■ **ABOUT THIS TASK**
Below are entries; output exactly the lines from the one with "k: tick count" to the one with "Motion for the", both included, and nothing else.

START RECORDS TO PROCESS

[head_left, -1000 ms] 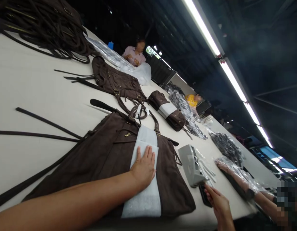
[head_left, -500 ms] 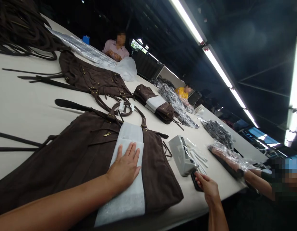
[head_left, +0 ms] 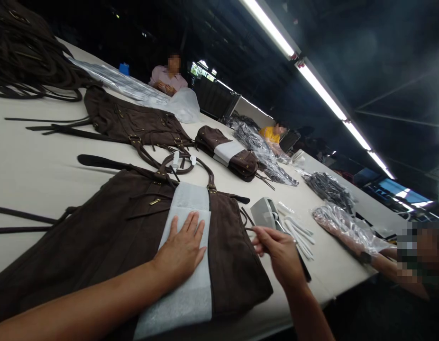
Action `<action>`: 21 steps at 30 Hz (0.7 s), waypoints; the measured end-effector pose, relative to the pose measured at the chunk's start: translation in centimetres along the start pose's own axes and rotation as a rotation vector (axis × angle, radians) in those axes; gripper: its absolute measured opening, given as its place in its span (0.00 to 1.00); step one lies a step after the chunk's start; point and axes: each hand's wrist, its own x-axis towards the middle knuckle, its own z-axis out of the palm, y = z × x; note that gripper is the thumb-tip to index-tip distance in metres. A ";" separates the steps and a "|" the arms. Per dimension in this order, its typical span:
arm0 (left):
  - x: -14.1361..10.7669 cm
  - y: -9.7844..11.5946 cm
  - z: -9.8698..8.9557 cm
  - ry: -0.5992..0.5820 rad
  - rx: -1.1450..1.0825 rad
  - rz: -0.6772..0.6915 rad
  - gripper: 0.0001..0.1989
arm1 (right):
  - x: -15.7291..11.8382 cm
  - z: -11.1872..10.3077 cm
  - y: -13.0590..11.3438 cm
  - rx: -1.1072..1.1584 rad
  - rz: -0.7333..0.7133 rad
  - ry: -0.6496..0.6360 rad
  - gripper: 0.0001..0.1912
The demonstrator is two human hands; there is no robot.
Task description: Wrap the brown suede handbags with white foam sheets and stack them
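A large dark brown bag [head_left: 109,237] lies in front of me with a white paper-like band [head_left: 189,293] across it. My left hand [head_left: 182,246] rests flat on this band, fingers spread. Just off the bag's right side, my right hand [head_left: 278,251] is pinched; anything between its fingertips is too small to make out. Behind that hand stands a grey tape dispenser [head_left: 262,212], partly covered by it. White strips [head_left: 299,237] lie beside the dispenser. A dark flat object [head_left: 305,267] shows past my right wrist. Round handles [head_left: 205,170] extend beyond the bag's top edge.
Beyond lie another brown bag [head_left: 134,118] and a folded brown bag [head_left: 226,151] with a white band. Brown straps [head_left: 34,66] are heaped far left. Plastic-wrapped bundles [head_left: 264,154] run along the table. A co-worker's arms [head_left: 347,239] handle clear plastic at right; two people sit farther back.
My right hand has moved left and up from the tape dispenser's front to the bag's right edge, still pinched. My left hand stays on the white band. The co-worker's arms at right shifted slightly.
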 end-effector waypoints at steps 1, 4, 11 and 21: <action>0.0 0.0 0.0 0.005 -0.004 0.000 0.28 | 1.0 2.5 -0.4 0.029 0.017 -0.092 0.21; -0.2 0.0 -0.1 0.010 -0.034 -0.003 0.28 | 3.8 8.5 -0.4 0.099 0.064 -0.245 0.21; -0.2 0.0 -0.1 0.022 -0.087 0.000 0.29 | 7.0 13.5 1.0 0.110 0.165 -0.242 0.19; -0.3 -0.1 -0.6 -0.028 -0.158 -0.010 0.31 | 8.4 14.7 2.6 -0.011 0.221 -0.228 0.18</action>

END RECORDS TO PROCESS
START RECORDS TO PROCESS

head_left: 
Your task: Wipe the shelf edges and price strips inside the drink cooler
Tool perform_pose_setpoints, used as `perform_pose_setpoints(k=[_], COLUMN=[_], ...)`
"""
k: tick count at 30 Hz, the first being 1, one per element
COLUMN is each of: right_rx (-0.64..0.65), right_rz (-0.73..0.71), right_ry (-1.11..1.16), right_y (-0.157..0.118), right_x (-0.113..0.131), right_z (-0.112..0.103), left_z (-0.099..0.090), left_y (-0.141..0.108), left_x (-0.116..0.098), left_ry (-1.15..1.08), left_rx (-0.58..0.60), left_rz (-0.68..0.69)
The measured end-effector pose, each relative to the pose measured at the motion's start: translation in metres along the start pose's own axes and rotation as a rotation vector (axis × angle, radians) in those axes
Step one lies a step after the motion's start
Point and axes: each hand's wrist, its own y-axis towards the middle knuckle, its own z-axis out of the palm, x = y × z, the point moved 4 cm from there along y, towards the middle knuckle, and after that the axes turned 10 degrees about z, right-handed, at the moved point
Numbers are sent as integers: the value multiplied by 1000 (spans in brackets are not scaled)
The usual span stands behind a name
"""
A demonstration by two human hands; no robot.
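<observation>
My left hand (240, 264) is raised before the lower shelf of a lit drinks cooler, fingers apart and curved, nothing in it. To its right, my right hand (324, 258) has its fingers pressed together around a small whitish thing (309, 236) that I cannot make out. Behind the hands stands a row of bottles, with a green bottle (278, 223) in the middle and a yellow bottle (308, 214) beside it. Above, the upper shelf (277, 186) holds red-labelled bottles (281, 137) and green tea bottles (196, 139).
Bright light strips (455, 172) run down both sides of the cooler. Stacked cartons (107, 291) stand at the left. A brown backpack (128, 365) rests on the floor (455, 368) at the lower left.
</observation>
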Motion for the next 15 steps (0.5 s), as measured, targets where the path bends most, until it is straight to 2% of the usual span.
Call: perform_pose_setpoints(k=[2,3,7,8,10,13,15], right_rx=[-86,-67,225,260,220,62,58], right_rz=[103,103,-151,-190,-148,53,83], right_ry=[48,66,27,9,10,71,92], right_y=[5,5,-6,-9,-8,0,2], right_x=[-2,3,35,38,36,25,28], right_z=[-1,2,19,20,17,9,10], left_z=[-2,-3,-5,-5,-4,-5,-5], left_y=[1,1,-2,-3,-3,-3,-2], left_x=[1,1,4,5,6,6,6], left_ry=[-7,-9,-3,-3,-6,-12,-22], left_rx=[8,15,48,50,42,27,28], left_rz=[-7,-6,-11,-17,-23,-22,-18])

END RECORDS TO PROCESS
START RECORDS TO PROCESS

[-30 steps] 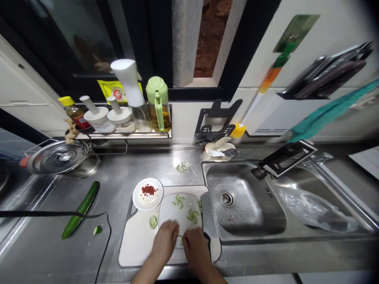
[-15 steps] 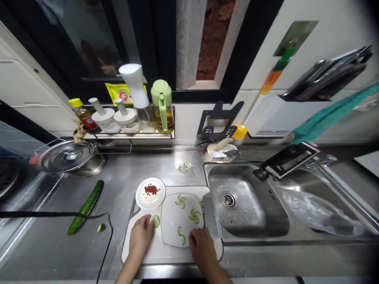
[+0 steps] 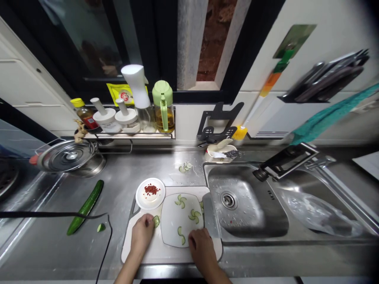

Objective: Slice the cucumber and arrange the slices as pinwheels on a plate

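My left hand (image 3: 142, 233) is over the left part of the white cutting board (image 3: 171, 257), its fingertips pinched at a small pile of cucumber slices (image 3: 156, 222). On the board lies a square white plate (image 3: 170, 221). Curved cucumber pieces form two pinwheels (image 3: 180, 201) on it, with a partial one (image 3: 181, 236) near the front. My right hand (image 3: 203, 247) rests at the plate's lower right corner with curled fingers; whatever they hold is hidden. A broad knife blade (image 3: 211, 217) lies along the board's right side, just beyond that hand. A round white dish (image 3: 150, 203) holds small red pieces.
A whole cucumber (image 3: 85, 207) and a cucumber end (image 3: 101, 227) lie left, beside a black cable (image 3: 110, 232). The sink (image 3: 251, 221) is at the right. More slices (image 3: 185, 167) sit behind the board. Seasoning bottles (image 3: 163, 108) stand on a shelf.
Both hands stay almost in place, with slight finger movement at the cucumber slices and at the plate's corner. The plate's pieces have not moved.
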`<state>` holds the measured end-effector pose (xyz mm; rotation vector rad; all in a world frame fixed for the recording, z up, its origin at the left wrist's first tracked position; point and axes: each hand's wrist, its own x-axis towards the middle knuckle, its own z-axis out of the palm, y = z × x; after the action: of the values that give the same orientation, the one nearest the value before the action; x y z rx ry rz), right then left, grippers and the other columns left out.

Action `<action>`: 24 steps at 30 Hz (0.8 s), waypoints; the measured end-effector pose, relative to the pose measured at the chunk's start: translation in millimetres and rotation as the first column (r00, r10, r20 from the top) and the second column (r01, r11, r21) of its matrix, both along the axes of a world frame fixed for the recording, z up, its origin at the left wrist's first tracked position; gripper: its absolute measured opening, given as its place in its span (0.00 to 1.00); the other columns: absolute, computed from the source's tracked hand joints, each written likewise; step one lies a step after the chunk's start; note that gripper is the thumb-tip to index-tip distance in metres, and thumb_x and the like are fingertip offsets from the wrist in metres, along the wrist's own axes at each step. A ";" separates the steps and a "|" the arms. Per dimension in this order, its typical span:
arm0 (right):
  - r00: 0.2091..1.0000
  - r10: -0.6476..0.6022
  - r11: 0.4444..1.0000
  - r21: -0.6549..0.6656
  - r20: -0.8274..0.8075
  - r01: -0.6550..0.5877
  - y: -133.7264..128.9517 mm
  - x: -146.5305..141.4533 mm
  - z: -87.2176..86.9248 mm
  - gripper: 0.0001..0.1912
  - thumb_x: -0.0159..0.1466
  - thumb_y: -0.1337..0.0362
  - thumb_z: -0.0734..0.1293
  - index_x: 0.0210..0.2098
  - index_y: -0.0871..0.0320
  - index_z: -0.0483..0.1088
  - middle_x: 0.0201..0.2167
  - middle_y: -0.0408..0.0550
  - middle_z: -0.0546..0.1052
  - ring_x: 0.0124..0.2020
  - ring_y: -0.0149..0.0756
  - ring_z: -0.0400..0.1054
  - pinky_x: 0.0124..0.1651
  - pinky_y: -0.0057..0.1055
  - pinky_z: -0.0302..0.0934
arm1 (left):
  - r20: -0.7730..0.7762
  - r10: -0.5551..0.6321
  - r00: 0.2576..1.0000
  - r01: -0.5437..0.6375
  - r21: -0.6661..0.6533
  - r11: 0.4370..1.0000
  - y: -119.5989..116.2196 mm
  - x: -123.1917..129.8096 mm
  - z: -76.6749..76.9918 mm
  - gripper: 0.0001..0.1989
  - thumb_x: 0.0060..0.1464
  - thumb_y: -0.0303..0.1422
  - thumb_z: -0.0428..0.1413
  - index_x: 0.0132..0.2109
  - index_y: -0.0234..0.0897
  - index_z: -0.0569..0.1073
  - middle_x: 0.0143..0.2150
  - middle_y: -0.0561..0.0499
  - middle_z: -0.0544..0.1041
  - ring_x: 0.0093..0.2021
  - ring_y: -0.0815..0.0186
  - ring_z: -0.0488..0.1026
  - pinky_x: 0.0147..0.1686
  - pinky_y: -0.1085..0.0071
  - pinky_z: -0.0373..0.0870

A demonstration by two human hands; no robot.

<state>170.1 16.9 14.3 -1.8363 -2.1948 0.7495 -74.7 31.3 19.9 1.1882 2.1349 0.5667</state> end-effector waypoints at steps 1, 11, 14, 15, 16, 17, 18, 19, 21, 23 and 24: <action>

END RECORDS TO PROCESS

■ **ANSWER SPACE**
k: tick count at 30 Hz, the first being 1, one per element
COLUMN is each of: right_rx (-0.64..0.65), right_rz (-0.73..0.71), right_ry (-1.11..1.16), right_y (-0.157..0.118), right_x (-0.113..0.131), right_z (-0.112..0.103), left_z (-0.099..0.090), left_y (-0.141..0.108), left_x (-0.116..0.098), left_ry (-1.15..1.08), left_rx (-0.58..0.60), left_rz (-0.68..0.69)
The measured end-effector pose, each relative to the pose measured at the motion's start: translation in metres along the start pose's own axes and rotation as a rotation vector (axis × angle, radians) in those axes
Step one lies a step after the motion's start
Point and axes: each hand's wrist, its own y-axis towards the middle knuckle, its own z-axis out of the palm, x = y × z, the point moved 4 cm from there along y, towards the middle knuckle, and after that the axes turned 10 degrees about z, right-handed, at the moved point
Numbers are sent as integers: the value multiplied by 1000 (spans in brackets are not scaled)
The usual span stands behind a name
"""
A demonstration by two human hands; no robot.
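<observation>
My left hand (240, 264) is raised before the lower shelf of a lit drinks cooler, fingers apart and curved, nothing in it. To its right, my right hand (324, 258) has its fingers pressed together around a small whitish thing (309, 236) that I cannot make out. Behind the hands stands a row of bottles, with a green bottle (278, 223) in the middle and a yellow bottle (308, 214) beside it. Above, the upper shelf (277, 186) holds red-labelled bottles (281, 137) and green tea bottles (196, 139).
Bright light strips (455, 172) run down both sides of the cooler. Stacked cartons (107, 291) stand at the left. A brown backpack (128, 365) rests on the floor (455, 368) at the lower left.
</observation>
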Motion for the next 15 steps (0.5 s), as measured, targets where the path bends most, until it is straight to 2% of the usual span.

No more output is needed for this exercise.